News

    Tuareg Rebels Vow Push in Mali After Coup

    Mali coup leader Captain Amadou Sanogo speaks at the Kati Military camp, in a suburb of Bamako, March 22, 2012.
    Mali coup leader Captain Amadou Sanogo speaks at the Kati Military camp, in a suburb of Bamako, March 22, 2012.

    Tuareg rebels in northern Mali say they will push to seize more government territory, a day after mutinous soldiers in the south overthrew President Amadou Toumani Toure.

    During an interview with VOA's French to Africa service, a leader of the rebel MNLA said rebels plan to advance toward areas held by the Malian army, including the towns of Kidal, Timbuktu, and Gao.

    MNLA second-in-command Karim ag Matafa said the group wants to remove the government from what the rebels consider Tuareg land.

    TheTuareg uprising

    • Tauregs are an ethnically Berber, nomadic people in West Africa's Sahel and Sahara regions.
    • Tuareg fighters have staged multiple uprisings in Mali and Niger for greater autonomy.
    • Current Mali rebellion began in January after Tuareg fighters returned from Libya, where they fought for Moammar Gadhafi.
    • The conflict has driven about 100,000 Malians to neighboring countries, internally displaced more than 90,000.
    • Losses to Tauregs prompted soldiers' coup in Bamako Thursday March 22.
    Source:Encyclopedia Brittanica, ICRC, France 24

    Our problem is not with a specific government, he says.  Our problem is with the occupation of our country.

    Ethnic Tuareg fighters began their uprising against Mali's government in January.  The army's dissatisfaction with Mr.

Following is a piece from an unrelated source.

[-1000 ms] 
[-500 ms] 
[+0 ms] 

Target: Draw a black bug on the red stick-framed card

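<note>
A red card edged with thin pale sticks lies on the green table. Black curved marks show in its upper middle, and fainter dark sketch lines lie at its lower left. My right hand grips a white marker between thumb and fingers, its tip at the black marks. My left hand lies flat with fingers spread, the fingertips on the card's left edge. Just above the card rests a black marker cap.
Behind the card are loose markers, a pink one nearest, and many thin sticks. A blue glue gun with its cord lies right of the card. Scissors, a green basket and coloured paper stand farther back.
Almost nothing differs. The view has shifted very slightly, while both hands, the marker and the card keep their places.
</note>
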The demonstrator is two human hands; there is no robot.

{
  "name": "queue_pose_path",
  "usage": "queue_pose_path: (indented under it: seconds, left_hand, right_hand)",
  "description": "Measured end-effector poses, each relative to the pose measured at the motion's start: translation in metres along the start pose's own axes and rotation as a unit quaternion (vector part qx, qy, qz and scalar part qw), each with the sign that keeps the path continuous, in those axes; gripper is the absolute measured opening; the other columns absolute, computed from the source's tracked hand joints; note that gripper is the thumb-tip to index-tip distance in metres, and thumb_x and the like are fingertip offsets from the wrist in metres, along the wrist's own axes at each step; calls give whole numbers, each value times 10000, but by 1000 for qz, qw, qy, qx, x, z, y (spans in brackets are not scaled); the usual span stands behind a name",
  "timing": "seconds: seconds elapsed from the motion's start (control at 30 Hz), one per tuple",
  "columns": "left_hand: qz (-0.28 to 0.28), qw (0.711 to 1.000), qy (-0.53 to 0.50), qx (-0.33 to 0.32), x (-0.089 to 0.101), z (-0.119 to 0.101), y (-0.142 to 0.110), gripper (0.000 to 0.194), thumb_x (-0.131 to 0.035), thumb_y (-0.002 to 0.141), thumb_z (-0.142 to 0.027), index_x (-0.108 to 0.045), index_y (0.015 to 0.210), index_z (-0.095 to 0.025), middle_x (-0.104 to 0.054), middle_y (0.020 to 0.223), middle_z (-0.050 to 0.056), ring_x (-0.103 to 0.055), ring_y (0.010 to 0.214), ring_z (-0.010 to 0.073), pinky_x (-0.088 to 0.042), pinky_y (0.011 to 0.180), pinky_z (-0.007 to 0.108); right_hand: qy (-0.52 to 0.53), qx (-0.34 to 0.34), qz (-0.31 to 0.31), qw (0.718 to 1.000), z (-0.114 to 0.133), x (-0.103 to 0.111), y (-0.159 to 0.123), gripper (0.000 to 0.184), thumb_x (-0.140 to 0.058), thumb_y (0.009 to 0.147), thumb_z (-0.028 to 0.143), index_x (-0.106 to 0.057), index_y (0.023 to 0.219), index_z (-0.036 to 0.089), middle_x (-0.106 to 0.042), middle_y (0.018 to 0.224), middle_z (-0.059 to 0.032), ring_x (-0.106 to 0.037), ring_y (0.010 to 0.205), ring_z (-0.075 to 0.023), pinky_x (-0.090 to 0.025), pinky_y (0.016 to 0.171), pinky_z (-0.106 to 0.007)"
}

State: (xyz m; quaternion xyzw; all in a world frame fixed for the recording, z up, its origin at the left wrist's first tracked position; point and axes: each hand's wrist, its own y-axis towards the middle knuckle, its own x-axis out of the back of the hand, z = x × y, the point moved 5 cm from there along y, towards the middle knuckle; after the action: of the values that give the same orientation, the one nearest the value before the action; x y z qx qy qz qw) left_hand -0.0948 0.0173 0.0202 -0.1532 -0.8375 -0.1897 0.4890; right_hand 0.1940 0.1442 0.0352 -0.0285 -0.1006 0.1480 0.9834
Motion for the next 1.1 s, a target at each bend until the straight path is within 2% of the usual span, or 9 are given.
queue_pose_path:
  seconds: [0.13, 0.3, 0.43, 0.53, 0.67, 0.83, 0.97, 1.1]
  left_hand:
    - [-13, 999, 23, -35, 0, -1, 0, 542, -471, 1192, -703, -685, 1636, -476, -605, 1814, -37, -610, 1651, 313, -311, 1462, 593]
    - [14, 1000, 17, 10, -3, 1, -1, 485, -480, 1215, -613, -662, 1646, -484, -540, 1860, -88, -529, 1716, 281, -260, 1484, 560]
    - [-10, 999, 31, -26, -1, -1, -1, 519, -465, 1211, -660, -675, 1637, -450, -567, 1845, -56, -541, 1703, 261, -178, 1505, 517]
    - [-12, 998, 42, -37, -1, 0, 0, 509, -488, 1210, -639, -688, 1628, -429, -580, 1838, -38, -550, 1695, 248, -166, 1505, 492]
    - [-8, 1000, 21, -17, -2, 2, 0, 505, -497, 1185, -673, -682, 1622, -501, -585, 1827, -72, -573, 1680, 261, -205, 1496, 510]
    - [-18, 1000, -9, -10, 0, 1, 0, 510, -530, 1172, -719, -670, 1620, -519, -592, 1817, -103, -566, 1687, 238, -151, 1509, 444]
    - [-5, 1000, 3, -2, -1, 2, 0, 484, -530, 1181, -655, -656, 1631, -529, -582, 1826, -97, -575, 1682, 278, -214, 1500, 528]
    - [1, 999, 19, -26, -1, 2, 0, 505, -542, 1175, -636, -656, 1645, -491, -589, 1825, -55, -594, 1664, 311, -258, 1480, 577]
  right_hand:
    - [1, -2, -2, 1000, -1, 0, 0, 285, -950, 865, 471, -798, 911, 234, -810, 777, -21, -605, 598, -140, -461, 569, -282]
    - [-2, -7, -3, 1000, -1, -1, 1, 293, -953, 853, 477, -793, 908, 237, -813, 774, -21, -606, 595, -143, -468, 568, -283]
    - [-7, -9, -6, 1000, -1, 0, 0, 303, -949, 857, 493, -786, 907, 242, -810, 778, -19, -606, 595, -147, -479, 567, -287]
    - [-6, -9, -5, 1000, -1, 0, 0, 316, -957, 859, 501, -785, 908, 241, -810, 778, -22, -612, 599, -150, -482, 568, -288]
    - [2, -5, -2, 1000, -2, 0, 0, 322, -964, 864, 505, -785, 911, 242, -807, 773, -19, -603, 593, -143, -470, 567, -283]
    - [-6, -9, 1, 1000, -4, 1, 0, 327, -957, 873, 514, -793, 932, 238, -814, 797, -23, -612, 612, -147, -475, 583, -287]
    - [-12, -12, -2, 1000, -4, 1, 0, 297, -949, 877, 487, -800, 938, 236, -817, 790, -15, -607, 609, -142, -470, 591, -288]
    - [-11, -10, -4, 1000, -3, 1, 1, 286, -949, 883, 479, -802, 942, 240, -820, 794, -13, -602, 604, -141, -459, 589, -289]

Toure's handling of the rebellion prompted soldiers to stage a coup early Thursday.

    The coup has drawn strong criticism internationally.  Friday, the European Union suspended development aid to Mali, a day after the EU, United States, and African Union all called for the return of constitutional rule.

    President Toure's whereabouts are unknown, though media reports Thursday said he is under the protection of his presidential guard.

    The apparent leader of the mutiny, Captain Amadou Sanogo, said on state television Thursday the president and the arrested ministers are safe and will not be harmed.

    "They are well and fine," he said. "I will assure you we will not harm the physical integrity of anyone, but I will assure you that while I am in charge of this movement and, in conjunction with civil society, they will face the competent authorities in full view of the Malian people.''

     

    Thursday's coup took place just a few weeks before the president was due to step down at the end of his second term.  Elections are scheduled for next month.

    Sonny Ugoh, an official with regional bloc ECOWAS, said Thursday the coup heightens insecurity in Mali. ECOWAS had been working with Mali's leaders to try to negotiate an end to the Tuareg uprising, he said.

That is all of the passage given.